__Work item__: In the entries that follow, which lines hold the string "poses"? List them.

__Dataset excerpts__:
◇ ◇ ◇ ◇ ◇ ◇ ◇

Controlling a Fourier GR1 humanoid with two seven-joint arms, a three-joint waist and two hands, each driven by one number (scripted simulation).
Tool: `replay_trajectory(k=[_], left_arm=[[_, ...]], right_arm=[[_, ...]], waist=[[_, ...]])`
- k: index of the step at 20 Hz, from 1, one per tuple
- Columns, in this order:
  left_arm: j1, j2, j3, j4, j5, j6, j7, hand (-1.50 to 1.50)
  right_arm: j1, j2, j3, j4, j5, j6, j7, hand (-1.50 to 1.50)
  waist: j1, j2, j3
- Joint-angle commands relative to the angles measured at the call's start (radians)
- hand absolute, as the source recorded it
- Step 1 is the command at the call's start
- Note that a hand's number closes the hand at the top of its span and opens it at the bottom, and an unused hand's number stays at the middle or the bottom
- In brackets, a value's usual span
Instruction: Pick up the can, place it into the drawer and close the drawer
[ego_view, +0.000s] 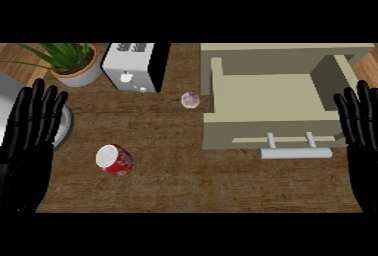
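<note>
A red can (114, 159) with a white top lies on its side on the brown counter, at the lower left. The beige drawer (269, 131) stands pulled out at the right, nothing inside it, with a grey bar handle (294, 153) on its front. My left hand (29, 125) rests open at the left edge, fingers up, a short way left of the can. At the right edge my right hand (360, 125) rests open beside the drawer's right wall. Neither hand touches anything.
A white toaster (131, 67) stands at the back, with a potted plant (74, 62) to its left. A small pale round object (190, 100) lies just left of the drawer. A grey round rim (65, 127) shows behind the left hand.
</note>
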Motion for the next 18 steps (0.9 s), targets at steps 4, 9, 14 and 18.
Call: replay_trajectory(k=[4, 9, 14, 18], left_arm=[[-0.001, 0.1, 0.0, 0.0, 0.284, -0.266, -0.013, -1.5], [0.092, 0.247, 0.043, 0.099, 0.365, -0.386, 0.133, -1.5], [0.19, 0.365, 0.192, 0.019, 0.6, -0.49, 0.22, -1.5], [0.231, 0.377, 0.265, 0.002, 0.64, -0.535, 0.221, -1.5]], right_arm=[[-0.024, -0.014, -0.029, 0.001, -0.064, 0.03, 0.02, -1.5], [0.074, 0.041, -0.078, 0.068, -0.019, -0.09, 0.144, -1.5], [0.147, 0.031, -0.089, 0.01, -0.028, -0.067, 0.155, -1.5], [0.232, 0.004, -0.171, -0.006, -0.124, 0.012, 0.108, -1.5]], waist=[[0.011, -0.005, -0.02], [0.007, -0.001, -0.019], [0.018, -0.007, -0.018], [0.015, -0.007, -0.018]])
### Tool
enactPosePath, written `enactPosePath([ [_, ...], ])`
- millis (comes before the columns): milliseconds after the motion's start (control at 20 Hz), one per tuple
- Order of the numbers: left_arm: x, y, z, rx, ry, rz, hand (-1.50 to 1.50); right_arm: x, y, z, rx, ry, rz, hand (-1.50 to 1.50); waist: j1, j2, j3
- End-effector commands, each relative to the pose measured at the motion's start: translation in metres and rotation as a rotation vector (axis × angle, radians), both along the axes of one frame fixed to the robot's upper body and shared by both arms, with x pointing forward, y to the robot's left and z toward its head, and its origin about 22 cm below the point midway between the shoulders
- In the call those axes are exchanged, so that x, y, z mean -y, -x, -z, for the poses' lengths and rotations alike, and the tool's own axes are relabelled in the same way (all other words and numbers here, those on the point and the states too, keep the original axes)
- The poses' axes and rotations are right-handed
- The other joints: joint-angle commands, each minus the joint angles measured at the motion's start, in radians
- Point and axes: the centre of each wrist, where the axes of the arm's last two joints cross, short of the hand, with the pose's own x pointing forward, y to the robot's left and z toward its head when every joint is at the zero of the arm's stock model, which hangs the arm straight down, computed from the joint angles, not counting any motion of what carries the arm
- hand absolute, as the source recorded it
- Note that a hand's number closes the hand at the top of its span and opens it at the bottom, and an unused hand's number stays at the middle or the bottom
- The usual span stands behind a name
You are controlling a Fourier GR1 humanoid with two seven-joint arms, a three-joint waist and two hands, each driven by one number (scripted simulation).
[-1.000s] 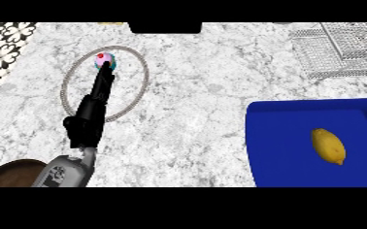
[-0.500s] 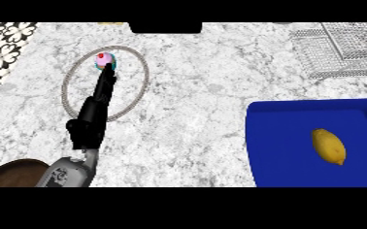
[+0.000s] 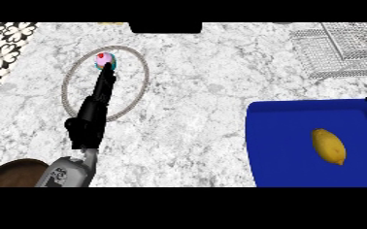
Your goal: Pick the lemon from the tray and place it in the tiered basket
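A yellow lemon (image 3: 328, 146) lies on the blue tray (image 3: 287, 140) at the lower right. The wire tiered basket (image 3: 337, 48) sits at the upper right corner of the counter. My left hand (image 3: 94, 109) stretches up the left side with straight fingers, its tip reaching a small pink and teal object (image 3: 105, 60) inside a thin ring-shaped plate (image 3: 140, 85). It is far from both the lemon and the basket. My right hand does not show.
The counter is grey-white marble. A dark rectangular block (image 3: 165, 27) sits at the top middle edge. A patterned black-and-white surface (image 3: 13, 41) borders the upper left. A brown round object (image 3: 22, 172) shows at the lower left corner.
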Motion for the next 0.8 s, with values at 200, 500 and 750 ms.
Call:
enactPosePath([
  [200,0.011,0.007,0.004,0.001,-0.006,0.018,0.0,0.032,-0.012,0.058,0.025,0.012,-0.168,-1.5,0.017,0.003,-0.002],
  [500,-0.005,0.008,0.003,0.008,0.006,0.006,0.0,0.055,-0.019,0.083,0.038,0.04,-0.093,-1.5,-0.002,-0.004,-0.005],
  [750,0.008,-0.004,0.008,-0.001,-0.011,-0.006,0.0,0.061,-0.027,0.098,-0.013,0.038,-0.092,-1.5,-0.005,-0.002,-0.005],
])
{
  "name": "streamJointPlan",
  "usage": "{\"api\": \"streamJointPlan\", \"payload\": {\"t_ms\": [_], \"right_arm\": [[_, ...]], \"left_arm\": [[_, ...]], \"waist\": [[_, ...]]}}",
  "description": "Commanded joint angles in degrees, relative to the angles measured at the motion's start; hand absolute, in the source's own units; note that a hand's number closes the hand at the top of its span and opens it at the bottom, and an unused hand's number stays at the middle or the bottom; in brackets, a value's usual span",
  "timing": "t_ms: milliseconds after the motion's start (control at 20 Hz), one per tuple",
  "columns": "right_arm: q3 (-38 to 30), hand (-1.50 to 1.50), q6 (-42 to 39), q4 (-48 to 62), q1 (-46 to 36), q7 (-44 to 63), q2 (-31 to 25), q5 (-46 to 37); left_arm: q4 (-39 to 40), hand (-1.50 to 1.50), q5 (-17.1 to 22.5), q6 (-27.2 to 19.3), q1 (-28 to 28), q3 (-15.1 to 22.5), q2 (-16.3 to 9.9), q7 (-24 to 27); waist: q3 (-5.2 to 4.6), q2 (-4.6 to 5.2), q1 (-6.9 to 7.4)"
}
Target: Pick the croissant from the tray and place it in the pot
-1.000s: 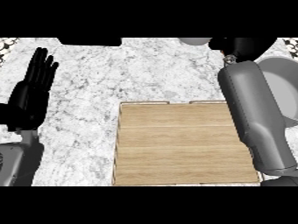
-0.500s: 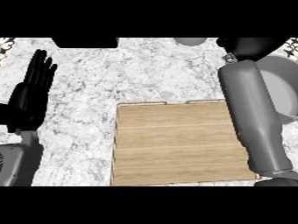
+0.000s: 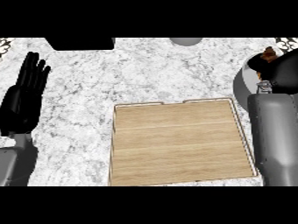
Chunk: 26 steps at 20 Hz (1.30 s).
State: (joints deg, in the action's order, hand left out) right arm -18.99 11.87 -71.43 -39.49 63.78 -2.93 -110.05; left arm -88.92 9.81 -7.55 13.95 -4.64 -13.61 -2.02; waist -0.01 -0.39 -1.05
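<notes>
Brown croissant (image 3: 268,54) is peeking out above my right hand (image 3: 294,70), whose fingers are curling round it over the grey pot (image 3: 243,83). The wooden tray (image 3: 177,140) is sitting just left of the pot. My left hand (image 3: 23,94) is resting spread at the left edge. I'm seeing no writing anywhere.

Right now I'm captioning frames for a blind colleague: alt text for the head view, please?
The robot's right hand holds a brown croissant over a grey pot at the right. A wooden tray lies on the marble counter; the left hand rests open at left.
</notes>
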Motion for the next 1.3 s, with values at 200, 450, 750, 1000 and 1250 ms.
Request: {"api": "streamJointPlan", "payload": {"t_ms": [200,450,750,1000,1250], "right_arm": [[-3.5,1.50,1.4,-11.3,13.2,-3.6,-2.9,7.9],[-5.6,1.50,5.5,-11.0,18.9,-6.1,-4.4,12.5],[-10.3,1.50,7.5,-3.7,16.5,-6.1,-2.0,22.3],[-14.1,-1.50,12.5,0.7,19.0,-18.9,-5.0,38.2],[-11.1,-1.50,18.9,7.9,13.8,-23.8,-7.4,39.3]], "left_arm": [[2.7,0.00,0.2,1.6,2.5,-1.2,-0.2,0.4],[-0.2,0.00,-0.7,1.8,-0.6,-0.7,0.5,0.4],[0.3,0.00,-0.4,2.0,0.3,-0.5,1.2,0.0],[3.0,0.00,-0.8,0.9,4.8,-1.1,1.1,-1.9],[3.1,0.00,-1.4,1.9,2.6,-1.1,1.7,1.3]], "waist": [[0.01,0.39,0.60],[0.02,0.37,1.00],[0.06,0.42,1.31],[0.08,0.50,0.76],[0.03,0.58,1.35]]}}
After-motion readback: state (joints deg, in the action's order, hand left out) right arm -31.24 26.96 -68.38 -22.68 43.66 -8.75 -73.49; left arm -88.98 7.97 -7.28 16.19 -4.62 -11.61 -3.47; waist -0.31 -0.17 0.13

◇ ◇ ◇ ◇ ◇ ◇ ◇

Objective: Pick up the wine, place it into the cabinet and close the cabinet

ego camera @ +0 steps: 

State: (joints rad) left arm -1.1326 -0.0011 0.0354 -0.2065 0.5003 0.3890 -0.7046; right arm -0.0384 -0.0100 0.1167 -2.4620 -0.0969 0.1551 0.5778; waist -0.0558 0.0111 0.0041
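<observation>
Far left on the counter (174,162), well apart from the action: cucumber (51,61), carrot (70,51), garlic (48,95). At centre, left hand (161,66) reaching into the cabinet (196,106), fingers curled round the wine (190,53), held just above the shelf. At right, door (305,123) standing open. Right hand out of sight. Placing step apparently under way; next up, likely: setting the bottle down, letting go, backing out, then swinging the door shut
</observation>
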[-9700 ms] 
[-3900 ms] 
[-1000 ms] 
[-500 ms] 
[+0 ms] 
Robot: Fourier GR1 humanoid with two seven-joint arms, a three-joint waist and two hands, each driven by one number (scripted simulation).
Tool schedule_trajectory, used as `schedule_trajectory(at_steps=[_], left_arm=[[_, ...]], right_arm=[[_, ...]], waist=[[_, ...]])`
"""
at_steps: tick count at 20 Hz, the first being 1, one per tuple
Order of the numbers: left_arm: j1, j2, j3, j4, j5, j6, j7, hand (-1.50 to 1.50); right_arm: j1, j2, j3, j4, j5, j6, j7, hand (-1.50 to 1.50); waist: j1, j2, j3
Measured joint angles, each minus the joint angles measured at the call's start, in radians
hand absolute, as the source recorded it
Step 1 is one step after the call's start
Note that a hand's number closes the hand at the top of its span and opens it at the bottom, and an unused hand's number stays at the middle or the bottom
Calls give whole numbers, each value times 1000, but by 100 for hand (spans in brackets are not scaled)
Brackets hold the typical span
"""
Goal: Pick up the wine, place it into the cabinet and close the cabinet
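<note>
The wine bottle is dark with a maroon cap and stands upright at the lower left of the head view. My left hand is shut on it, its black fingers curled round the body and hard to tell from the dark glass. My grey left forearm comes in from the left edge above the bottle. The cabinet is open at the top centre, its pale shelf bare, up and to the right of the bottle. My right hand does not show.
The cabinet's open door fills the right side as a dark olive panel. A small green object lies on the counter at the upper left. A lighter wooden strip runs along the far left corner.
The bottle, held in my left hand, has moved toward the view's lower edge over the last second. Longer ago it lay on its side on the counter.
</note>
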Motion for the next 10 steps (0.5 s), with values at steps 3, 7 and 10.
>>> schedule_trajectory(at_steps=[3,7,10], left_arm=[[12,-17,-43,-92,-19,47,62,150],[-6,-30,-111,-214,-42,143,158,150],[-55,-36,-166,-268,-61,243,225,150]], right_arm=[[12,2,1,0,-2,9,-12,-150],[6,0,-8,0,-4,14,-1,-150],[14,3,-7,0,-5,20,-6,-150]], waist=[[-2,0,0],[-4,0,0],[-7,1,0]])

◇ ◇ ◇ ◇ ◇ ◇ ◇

__Result for this exercise__:
- In the call those axes are exchanged, so that x, y, z mean -y, -x, -z, for the poses' lengths and rotations alike, and the tool's own axes are relabelled in the same way (all other words and numbers here, those on the point and the states too, keep the original axes)
- The poses' axes and rotations are right-handed

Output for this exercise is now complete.